Disease or Dis-ease?
There are those who would call depression a disease. A mood is a mood, not a disease. There are more useful and comfortable and less useful and comfortable moods, but neither a terribly bad one nor a terribly good one is a disease, though it is certainly a serious problem to be dealt with. In fact, depression can be a life-threatening problem if the despondency leads one to feel suicidal. However serious it is, it is still a state of mind and body that can be altered with some hard work on your part, some new learning, and possibly sose professional help.
Chemical Imbalances
Modern sources from physicians to television ads tend to tell you that this disease of depression is caused by a chemical imbalance. There are a few things wrong with that statement. The first is that this implies that if your chemistry is out of balance, you must have a disease and that if this is the case, there is a pill to cure it and if that is the case, you must take the pill, as nothing else will do. There are several misleading aspects to this sequence. First, as a biological machine, you go into and out of balance of various sorts of chemicals all the time. Your body works to restore and maintain its equilibrium all day long. For example, when your body is short of fluids, a chemical signal heads to the brain to advise you that there is an imbalance, causing another signal to make you aware of feeling thirsty—but this is only after the imbalance has started the chain of chemical messengers into motion. This is a natural process that occurs frequently and is built in to your body’s natural mechanisms for establishing and maintaining balance. Thus, every imbalance is not a disease, though it is a need that should impel some action to correct it.

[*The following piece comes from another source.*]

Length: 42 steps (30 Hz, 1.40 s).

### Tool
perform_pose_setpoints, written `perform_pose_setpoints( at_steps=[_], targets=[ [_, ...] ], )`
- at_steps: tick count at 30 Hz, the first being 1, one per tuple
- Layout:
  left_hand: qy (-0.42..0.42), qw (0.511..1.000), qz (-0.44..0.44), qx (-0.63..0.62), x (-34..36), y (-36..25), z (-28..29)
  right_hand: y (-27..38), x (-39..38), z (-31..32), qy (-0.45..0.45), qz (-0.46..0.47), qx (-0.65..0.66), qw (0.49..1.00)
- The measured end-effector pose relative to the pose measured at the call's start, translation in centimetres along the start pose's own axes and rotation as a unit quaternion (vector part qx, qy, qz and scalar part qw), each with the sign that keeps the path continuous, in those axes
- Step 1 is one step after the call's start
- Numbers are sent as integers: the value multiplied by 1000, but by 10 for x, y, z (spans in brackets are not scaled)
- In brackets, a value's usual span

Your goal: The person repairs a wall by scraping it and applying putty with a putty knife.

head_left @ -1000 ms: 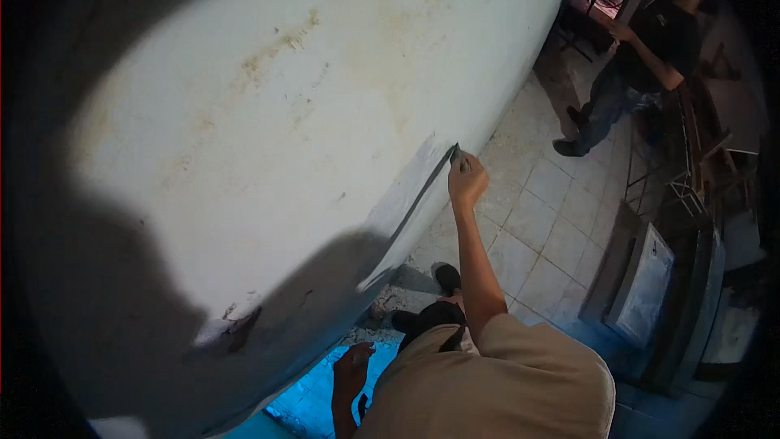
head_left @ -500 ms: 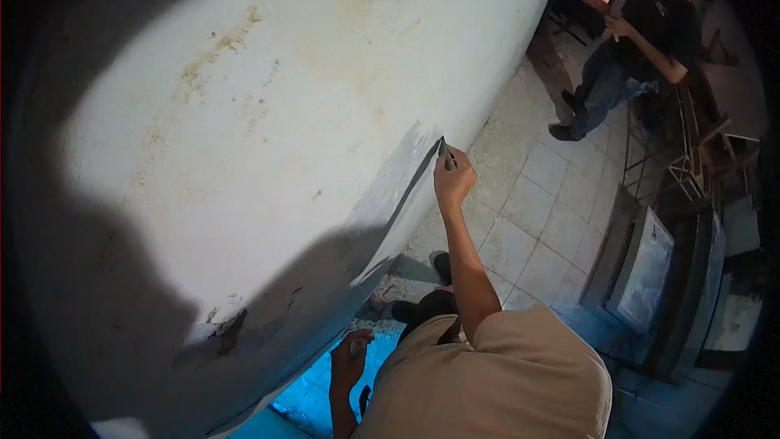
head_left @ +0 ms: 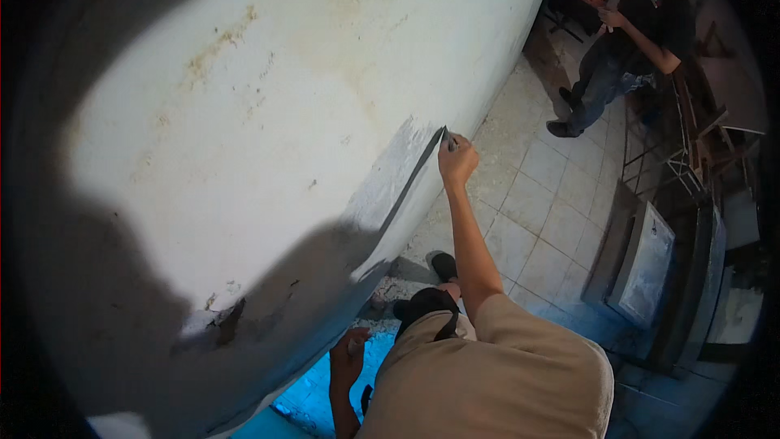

Neurotransmitters and Mood
Unlike thirst and fluid balance, depression is not a very clear-cut biological process. First, when it comes to your mood, there is no one chemical responsible. Regardless of what you see on television ads, there is no single neurotransmitter system in charge of whether you are depressed or euphoric. Second, even if there were only one, there is no evidence that it can be simply restored by the addition of a pill, as what a pill contains and how the mindbody system utilizes it are only loosely related. Third, all pills have many effects, not all of which are desireable--we call those side effects, and they come with the territory. Fourth, even if there were only one neurotransmitter system implicated in clinical depression, there are other ways to restore the equilibrium than pills. Research indicates that both psychotherapy and regular exercise are quite effective at lifting mood, in fact, with more long-lasting results than medications and better resistance to relapse! 1,2,3
Seasonal Mood Changes
Depression, from a biological standpoint, is a low energy state. The organism moves little, does little, and generally consumes little. It is much akin to an animal in hibernation—all the systems slow down, and responses are sluggish. Animals hibernate when it is not safe outside and the same can be said of humans becomign depressed--it feels unsafe to venture uot, so your system shuts itself down. SAD—Seasonal Affective Disorder, is a logical extrapolation of a pretty normal seasonal energy change—in times gone by there was less to do in winter; less light, less food, and less heat, so economizing on energy expenditure was sensible. In modern times, we have light and food and heat, so we technically could expend the same amount of energy in winter as in summer, but indeed, some folks’ systems do not see it that way and begin to hibernate, storing food, moving little, and doing little. It has long been known that exposure to full spectrum light in winter helps counteract SAD. So does increasing your activity levels and eating fresh foods. So does psychotherapy geared at changing the thought pattern that affirms that it indeed is too hard to activate your system in the cold, dark winter months. Thus, while SAD is essentially an extreme expression of a normal state of being, there are many ways to alter the negative mood and stuck feeling that results.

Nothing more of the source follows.